■ **What the task requires**:
Copy out each line of the entries where the word "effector" is present.
-------------------------
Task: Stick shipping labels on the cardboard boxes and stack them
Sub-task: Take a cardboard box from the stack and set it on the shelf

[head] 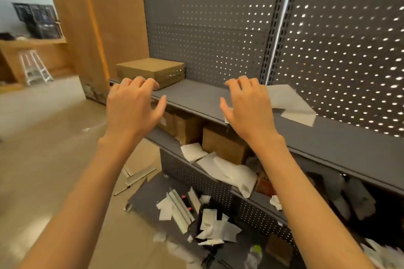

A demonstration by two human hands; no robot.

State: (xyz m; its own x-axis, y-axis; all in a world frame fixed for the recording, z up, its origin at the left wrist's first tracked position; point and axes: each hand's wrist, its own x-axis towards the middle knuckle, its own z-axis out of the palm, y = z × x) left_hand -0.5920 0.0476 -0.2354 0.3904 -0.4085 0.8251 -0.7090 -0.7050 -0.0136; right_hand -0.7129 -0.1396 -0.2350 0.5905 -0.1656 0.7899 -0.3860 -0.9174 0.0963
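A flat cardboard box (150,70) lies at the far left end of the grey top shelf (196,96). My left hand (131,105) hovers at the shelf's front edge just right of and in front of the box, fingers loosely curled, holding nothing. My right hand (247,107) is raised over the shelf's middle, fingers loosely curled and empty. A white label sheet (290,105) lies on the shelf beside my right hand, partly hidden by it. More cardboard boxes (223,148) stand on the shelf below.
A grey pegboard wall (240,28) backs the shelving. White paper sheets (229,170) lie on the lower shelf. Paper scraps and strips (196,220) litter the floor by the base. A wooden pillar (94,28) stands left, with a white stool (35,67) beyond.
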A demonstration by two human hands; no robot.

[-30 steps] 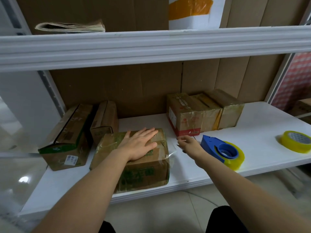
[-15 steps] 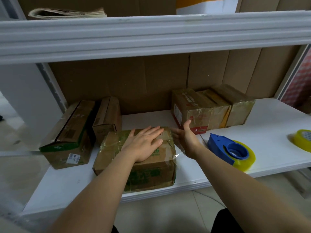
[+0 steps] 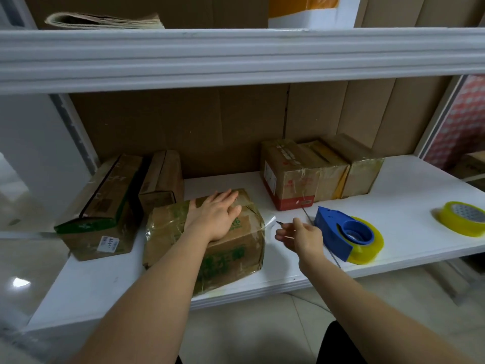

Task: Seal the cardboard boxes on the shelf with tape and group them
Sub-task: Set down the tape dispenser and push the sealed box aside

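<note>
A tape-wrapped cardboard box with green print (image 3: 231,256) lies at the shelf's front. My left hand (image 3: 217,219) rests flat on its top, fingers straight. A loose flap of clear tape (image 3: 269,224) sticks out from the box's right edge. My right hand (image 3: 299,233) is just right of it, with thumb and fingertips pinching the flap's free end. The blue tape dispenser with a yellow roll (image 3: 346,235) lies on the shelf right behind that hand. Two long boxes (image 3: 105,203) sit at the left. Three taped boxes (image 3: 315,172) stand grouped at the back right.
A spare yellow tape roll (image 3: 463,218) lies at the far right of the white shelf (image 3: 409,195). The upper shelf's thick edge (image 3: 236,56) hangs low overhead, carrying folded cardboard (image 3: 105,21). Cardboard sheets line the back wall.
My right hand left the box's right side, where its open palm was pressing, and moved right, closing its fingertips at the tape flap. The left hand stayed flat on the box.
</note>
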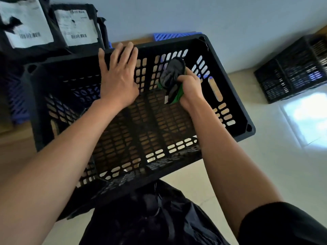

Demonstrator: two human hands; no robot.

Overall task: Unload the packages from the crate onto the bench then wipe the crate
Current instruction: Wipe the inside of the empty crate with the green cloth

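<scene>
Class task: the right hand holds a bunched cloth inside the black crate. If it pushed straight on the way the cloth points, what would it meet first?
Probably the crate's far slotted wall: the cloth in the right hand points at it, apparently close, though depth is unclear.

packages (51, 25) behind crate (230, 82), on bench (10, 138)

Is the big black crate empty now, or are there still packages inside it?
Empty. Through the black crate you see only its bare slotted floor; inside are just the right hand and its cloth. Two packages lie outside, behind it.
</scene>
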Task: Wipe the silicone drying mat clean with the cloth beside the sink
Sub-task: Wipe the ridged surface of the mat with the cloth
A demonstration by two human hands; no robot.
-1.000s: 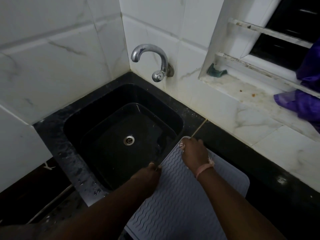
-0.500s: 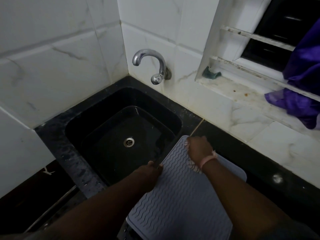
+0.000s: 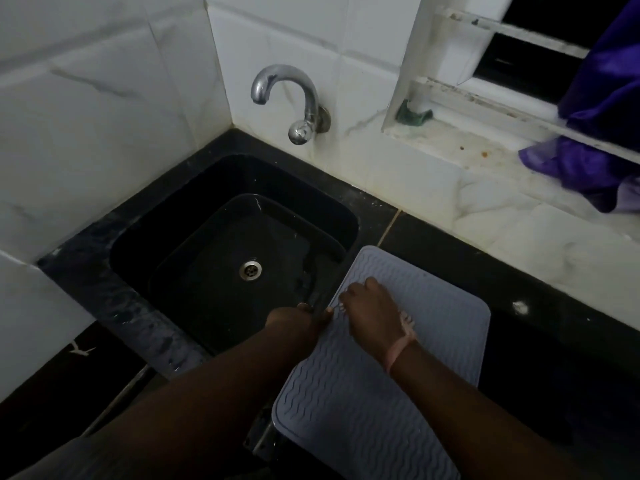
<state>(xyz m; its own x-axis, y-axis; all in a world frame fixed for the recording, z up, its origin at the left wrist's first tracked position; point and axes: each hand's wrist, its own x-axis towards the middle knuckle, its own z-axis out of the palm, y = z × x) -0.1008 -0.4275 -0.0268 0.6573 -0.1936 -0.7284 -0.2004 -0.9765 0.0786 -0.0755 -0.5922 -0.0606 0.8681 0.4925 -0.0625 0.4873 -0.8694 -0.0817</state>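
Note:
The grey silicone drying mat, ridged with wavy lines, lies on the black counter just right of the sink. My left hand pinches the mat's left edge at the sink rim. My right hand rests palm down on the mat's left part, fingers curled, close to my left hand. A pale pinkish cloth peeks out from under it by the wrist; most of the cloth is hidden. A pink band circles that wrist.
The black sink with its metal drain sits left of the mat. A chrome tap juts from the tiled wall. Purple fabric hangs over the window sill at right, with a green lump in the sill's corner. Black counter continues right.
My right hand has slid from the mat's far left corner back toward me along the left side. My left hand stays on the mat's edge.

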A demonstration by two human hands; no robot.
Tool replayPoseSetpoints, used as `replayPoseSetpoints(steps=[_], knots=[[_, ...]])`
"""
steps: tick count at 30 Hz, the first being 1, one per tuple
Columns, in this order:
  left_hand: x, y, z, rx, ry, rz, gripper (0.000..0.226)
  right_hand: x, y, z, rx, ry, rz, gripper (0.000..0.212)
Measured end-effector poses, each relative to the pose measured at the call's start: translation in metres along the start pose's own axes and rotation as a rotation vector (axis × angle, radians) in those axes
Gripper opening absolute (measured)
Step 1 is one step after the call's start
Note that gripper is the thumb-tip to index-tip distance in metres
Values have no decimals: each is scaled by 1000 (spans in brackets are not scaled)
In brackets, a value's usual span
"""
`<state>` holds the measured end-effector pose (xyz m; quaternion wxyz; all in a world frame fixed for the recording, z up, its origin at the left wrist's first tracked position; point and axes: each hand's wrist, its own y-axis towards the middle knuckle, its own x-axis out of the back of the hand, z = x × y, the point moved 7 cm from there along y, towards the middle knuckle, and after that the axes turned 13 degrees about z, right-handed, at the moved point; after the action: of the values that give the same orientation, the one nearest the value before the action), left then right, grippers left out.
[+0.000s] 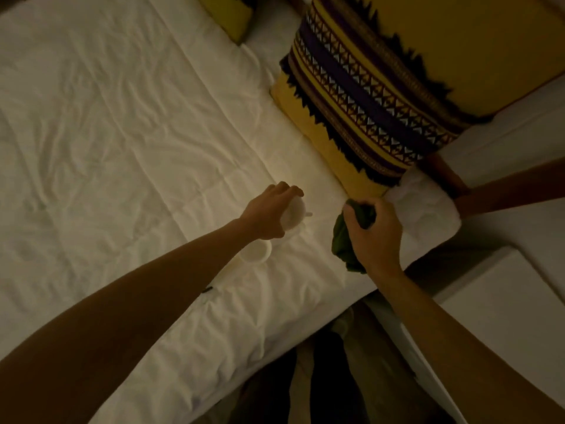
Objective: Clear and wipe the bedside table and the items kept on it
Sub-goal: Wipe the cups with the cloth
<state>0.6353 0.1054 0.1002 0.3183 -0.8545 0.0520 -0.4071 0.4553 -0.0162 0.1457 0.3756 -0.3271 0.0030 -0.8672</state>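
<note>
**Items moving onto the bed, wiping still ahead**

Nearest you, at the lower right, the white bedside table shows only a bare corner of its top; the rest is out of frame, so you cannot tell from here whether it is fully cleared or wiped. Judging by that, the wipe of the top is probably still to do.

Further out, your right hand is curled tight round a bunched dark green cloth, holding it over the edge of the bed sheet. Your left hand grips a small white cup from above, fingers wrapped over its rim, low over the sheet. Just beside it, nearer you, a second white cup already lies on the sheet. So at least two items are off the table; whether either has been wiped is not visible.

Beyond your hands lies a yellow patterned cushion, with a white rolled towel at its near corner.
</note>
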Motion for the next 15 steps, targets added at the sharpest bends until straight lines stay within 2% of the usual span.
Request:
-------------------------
■ **Answer below**:
Measured end-effector poses, each relative to the pose measured at the call's start: translation in metres along the start pose's own axes and rotation as a rotation vector (axis × angle, radians) in those axes
`<state>` holds the measured end-effector pose (xyz m; quaternion wxyz; all in a world frame fixed for the recording, z up, its origin at the left wrist's first tracked position; point and axes: each hand's wrist, its own y-axis towards the middle knuckle, its own x-axis out of the back of the hand, z = x × y, the point moved 7 cm from there along y, towards the middle knuckle, and after that the axes turned 13 degrees about z, right-handed, at the moved point; after the action: of the values that give the same orientation, the one nearest the value before the action), left then right, grippers left out.

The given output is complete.